Task objective: Give each entry back by retyping it exactly as written.

________________

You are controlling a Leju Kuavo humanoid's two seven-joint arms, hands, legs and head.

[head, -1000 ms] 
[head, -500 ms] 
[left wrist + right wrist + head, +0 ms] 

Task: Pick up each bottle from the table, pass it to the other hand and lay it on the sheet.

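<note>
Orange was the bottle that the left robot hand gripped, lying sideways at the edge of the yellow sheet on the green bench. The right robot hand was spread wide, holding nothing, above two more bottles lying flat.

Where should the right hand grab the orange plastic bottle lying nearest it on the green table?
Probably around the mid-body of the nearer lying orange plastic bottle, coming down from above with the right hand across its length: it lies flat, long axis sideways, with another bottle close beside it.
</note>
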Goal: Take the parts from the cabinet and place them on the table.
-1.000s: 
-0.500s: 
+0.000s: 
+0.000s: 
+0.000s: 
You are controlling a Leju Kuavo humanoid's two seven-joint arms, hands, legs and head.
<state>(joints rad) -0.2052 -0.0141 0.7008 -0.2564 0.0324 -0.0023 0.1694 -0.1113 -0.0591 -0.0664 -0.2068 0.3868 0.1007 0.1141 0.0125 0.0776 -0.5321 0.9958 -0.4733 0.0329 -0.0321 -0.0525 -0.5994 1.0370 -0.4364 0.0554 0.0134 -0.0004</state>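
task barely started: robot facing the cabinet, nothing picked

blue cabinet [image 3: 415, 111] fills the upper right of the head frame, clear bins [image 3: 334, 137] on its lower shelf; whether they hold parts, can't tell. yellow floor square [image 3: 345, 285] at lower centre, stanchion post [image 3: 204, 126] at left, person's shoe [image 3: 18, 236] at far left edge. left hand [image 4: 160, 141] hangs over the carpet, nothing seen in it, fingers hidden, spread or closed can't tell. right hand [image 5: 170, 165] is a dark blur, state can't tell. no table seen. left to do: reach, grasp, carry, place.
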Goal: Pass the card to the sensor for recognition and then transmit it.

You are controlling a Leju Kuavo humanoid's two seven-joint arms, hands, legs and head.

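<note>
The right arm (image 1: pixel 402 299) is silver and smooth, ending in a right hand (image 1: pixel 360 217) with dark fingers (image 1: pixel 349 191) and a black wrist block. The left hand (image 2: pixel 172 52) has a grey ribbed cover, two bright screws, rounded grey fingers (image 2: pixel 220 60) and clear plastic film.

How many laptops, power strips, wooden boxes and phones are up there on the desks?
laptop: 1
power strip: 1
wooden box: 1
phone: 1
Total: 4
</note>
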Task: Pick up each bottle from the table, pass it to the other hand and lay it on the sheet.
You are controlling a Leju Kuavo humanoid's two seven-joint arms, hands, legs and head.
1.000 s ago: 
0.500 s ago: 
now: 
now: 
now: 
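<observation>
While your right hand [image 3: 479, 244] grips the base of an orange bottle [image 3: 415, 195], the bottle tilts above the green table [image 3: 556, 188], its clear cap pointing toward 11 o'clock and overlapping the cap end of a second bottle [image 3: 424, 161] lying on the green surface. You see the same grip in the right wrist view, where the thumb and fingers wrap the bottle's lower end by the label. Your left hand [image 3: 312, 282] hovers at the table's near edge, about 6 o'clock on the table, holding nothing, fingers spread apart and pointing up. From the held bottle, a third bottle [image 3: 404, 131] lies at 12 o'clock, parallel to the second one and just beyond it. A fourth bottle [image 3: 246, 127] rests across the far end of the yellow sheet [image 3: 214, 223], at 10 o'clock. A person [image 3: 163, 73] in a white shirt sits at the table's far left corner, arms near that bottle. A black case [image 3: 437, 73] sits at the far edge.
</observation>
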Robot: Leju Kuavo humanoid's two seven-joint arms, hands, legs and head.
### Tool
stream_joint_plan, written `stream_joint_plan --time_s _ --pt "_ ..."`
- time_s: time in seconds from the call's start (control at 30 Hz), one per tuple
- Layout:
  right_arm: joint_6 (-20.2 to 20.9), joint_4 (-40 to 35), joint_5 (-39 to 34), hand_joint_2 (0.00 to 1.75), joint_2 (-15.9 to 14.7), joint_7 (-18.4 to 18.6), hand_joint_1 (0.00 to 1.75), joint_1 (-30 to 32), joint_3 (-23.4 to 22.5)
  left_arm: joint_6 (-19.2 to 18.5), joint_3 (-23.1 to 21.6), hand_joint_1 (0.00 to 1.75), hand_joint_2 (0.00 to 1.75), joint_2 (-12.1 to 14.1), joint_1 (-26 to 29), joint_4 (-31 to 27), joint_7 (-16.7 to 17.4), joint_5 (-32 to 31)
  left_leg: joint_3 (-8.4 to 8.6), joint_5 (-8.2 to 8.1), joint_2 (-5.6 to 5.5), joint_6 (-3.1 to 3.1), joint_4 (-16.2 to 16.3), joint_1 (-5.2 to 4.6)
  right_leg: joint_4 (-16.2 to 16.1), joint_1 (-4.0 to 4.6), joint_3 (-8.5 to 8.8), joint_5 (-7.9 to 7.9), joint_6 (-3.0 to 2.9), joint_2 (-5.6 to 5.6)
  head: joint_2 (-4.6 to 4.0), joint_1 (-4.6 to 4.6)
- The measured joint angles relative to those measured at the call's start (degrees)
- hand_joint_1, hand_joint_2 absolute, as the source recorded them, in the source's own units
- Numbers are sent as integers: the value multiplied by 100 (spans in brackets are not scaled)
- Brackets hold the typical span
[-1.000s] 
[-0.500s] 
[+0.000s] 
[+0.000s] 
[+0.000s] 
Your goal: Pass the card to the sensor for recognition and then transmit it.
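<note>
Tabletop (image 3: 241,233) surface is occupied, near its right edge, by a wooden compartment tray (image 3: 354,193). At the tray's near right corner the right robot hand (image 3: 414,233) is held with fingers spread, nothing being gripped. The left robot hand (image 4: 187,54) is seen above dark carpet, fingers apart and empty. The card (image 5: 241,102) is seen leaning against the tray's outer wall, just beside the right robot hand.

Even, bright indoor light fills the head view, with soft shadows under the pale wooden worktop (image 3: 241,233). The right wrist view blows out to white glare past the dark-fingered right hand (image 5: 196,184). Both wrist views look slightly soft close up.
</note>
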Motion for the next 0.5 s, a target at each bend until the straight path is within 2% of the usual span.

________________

Solution:
You are controlling a Leju Kuavo humanoid's two seven-joint arms, hands, legs and head.

[head, -1000 ms] 
[head, -500 ms] 
[left wrist + right wrist + head, +0 ms] 

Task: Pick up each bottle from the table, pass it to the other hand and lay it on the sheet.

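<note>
Orange was the bottle that the left robot hand gripped, lying sideways at the edge of the yellow sheet on the green bench. The right robot hand was spread wide, holding nothing, above two more bottles lying flat.

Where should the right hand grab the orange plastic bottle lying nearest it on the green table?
Probably around the mid-body of the nearer lying orange plastic bottle, coming down from above with the right hand across its length: it lies flat, long axis sideways, with another bottle close beside it.
</note>
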Goal: Take the parts from the cabinet and place them on the table.
-1.000s: 
-0.500s: 
+0.000s: 
+0.000s: 
+0.000s: 
You are controlling a Leju Kuavo humanoid's two seven-joint arms, hands, legs and head.
<state>(joints rad) -0.2052 -0.0141 0.7008 -0.2564 0.0324 -0.0023 0.1694 -0.1113 -0.0591 -0.0664 -0.2068 0.3868 0.1007 0.1141 0.0125 0.0776 -0.5321 0.9958 -0.4733 0.0329 -0.0321 -0.0525 -0.5994 1.0370 -0.4364 0.0554 0.0134 -0.0004</state>
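task barely started: robot facing the cabinet, nothing picked

blue cabinet [image 3: 415, 111] fills the upper right of the head frame, clear bins [image 3: 334, 137] on its lower shelf; whether they hold parts, can't tell. yellow floor square [image 3: 345, 285] at lower centre, stanchion post [image 3: 204, 126] at left, person's shoe [image 3: 18, 236] at far left edge. left hand [image 4: 160, 141] hangs over the carpet, nothing seen in it, fingers hidden, spread or closed can't tell. right hand [image 5: 170, 165] is a dark blur, state can't tell. no table seen. left to do: reach, grasp, carry, place.
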Goal: Pass the card to the sensor for recognition and then transmit it.

You are controlling a Leju Kuavo humanoid's two seven-joint arms, hands, legs and head.

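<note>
The right arm (image 1: pixel 402 299) is silver and smooth, ending in a right hand (image 1: pixel 360 217) with dark fingers (image 1: pixel 349 191) and a black wrist block. The left hand (image 2: pixel 172 52) has a grey ribbed cover, two bright screws, rounded grey fingers (image 2: pixel 220 60) and clear plastic film.

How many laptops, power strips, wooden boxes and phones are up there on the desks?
laptop: 1
power strip: 1
wooden box: 1
phone: 1
Total: 4
</note>
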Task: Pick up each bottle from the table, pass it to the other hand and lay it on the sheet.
You are controlling a Leju Kuavo humanoid's two seven-joint arms, hands, legs and head.
1.000 s ago: 
0.500 s ago: 
now: 
now: 
now: 
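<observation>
While your right hand [image 3: 479, 244] grips the base of an orange bottle [image 3: 415, 195], the bottle tilts above the green table [image 3: 556, 188], its clear cap pointing toward 11 o'clock and overlapping the cap end of a second bottle [image 3: 424, 161] lying on the green surface. You see the same grip in the right wrist view, where the thumb and fingers wrap the bottle's lower end by the label. Your left hand [image 3: 312, 282] hovers at the table's near edge, about 6 o'clock on the table, holding nothing, fingers spread apart and pointing up. From the held bottle, a third bottle [image 3: 404, 131] lies at 12 o'clock, parallel to the second one and just beyond it. A fourth bottle [image 3: 246, 127] rests across the far end of the yellow sheet [image 3: 214, 223], at 10 o'clock. A person [image 3: 163, 73] in a white shirt sits at the table's far left corner, arms near that bottle. A black case [image 3: 437, 73] sits at the far edge.
</observation>
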Robot: Leju Kuavo humanoid's two seven-joint arms, hands, legs and head.
### Tool
stream_joint_plan, written `stream_joint_plan --time_s _ --pt "_ ..."`
- time_s: time in seconds from the call's start (control at 30 Hz), one per tuple
- Layout:
  right_arm: joint_6 (-20.2 to 20.9), joint_4 (-40 to 35), joint_5 (-39 to 34), hand_joint_2 (0.00 to 1.75), joint_2 (-15.9 to 14.7), joint_7 (-18.4 to 18.6), hand_joint_1 (0.00 to 1.75), joint_1 (-30 to 32), joint_3 (-23.4 to 22.5)
  left_arm: joint_6 (-19.2 to 18.5), joint_3 (-23.1 to 21.6), hand_joint_1 (0.00 to 1.75), hand_joint_2 (0.00 to 1.75), joint_2 (-12.1 to 14.1), joint_1 (-26 to 29), joint_4 (-31 to 27), joint_7 (-16.7 to 17.4), joint_5 (-32 to 31)
  left_leg: joint_3 (-8.4 to 8.6), joint_5 (-8.2 to 8.1), joint_2 (-5.6 to 5.5), joint_6 (-3.1 to 3.1), joint_4 (-16.2 to 16.3), joint_1 (-5.2 to 4.6)
  right_leg: joint_4 (-16.2 to 16.1), joint_1 (-4.0 to 4.6), joint_3 (-8.5 to 8.8), joint_5 (-7.9 to 7.9), joint_6 (-3.0 to 2.9), joint_2 (-5.6 to 5.6)
  head: joint_2 (-4.6 to 4.0), joint_1 (-4.6 to 4.6)
- The measured joint angles relative to those measured at the call's start (degrees)
- hand_joint_1, hand_joint_2 absolute, as the source recorded them, in the source's own units
- Numbers are sent as integers: the value multiplied by 100 (spans in brackets are not scaled)
- Brackets hold the typical span
[-1.000s] 
[-0.500s] 
[+0.000s] 
[+0.000s] 
[+0.000s] 
Your goal: Pass the card to the sensor for recognition and then transmit it.
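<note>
Tabletop (image 3: 241,233) surface is occupied, near its right edge, by a wooden compartment tray (image 3: 354,193). At the tray's near right corner the right robot hand (image 3: 414,233) is held with fingers spread, nothing being gripped. The left robot hand (image 4: 187,54) is seen above dark carpet, fingers apart and empty. The card (image 5: 241,102) is seen leaning against the tray's outer wall, just beside the right robot hand.

Even, bright indoor light fills the head view, with soft shadows under the pale wooden worktop (image 3: 241,233). The right wrist view blows out to white glare past the dark-fingered right hand (image 5: 196,184). Both wrist views look slightly soft close up.
</note>
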Motion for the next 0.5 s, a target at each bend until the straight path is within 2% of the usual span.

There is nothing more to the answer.